Work item
Below is a listing from which only part is wanted; return exactly the lines from the one with "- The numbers" up to and including the one with "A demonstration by".

──────── The data ────────

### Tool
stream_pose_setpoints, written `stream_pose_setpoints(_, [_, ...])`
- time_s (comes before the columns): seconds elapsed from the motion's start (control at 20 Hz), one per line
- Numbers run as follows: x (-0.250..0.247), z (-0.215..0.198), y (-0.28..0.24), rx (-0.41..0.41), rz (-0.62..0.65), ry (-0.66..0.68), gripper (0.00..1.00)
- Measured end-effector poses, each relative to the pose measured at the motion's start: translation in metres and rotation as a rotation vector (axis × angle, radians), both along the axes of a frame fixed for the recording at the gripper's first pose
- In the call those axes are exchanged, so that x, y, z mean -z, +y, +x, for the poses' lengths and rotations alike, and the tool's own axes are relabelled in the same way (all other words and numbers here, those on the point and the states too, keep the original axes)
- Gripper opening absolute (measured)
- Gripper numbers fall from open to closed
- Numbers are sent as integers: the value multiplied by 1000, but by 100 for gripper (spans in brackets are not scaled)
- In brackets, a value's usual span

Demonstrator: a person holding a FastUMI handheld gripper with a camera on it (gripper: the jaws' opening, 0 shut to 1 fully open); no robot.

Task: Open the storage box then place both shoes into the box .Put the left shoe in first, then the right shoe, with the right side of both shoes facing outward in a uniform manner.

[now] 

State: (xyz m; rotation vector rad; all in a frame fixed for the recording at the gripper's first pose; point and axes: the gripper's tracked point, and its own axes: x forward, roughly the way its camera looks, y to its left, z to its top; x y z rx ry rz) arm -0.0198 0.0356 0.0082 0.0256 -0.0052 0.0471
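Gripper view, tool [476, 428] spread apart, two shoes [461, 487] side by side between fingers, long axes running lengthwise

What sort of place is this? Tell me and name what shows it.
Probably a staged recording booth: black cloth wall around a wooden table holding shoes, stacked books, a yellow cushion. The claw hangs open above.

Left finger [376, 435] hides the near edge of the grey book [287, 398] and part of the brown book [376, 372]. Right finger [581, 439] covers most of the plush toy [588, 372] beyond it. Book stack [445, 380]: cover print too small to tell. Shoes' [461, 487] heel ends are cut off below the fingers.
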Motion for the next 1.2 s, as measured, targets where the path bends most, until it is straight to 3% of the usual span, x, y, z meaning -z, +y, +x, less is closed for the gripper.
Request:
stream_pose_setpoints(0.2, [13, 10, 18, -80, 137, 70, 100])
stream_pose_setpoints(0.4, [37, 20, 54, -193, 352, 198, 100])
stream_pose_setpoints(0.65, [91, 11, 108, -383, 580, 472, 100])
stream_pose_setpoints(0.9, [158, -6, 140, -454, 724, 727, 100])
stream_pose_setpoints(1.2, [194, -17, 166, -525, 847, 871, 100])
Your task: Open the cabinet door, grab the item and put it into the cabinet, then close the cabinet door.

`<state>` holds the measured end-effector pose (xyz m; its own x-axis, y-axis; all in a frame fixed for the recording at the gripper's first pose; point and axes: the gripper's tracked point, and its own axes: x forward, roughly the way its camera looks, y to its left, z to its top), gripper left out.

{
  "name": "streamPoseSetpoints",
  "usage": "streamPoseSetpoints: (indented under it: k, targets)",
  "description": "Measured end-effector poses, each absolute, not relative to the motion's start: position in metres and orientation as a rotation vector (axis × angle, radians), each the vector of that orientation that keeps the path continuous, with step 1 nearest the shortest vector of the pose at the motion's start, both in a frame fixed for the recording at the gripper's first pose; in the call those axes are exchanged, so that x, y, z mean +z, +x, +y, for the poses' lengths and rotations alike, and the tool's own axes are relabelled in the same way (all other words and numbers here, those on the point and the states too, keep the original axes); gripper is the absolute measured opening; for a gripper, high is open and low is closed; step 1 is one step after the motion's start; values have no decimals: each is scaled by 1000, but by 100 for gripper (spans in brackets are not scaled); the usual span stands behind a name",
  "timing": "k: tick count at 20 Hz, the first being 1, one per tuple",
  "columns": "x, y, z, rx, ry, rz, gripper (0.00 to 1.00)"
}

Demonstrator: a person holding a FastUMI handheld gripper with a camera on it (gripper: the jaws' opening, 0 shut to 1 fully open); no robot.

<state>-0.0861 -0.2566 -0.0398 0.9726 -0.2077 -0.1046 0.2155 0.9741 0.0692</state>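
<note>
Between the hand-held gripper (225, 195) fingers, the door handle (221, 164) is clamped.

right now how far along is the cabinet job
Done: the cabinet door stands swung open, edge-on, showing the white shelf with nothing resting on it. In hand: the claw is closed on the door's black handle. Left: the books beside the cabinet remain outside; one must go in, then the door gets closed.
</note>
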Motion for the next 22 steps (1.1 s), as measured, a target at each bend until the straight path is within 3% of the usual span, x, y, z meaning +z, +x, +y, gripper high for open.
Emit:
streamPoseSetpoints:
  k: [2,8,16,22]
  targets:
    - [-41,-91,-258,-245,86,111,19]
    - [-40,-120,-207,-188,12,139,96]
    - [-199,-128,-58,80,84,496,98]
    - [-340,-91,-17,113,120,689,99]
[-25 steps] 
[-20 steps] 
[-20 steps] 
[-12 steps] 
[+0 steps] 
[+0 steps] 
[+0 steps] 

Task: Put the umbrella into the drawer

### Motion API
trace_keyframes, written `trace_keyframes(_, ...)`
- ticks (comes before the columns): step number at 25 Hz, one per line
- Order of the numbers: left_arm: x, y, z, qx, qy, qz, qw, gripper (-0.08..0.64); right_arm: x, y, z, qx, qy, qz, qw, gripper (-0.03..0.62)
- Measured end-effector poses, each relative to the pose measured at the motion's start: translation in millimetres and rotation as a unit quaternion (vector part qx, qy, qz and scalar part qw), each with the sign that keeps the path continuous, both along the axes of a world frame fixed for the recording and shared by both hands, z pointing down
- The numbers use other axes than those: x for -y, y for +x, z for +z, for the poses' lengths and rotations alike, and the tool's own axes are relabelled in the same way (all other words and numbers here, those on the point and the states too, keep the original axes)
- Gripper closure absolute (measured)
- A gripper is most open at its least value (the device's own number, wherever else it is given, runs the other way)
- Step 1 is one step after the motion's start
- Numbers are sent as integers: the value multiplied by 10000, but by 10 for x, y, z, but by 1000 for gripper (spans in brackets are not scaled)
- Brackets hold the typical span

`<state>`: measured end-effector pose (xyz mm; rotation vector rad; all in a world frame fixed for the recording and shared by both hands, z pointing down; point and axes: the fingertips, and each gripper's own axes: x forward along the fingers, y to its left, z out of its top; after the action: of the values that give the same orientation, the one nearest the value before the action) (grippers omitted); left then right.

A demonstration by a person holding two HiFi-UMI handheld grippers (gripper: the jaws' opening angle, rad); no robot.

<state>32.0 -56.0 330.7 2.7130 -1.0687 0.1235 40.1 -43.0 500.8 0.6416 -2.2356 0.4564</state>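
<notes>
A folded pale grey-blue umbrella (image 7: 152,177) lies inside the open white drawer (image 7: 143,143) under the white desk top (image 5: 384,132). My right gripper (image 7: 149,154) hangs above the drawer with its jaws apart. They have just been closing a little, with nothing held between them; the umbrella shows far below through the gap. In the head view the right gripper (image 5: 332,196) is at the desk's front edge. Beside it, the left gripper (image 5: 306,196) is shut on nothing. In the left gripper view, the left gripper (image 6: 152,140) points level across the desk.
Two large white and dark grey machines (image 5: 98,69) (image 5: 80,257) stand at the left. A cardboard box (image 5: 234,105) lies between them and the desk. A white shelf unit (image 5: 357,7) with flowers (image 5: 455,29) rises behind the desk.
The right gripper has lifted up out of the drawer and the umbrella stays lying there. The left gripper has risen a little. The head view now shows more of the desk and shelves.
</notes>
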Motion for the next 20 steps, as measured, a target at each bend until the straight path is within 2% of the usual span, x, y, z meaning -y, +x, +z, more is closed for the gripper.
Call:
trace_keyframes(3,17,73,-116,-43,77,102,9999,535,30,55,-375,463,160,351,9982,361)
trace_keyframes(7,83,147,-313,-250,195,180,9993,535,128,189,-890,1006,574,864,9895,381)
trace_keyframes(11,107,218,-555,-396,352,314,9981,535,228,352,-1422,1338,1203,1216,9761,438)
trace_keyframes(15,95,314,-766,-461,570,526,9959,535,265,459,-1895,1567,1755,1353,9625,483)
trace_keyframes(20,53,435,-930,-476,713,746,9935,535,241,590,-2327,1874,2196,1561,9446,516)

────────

Solution to this task
- The numbers use other axes than those: x for -y, y for +x, z for +z, for the poses' lengths and rotations alike, and the tool's own axes are relabelled in the same way (all other words and numbers here, those on the point and the states too, keep the original axes)
- Gripper closure absolute (measured)
- A gripper is most open at its least value (the device's own number, wherever else it is given, runs the other way)
- Step 1 is one step after the motion's start
- Numbers are sent as integers: the value multiplied by 10000, but by 10 for x, y, z, but by 1000 for gripper (spans in brackets are not scaled)
- Brackets hold the typical span

`<state>`: measured end-effector pose (xyz mm; rotation vector rad; all in a world frame fixed for the recording and shared by both hands, z pointing down; point and axes: the fingertips, and each gripper's own axes: x forward along the fingers, y to its left, z out of its top; after the action: of the values that give the same orientation, the one nearest the value before the action) (grippers omitted); left then right.

A demonstration by a person holding two HiFi-UMI handheld grippers (gripper: the jaws' opening angle, rad); no robot.

This output requires no further additions.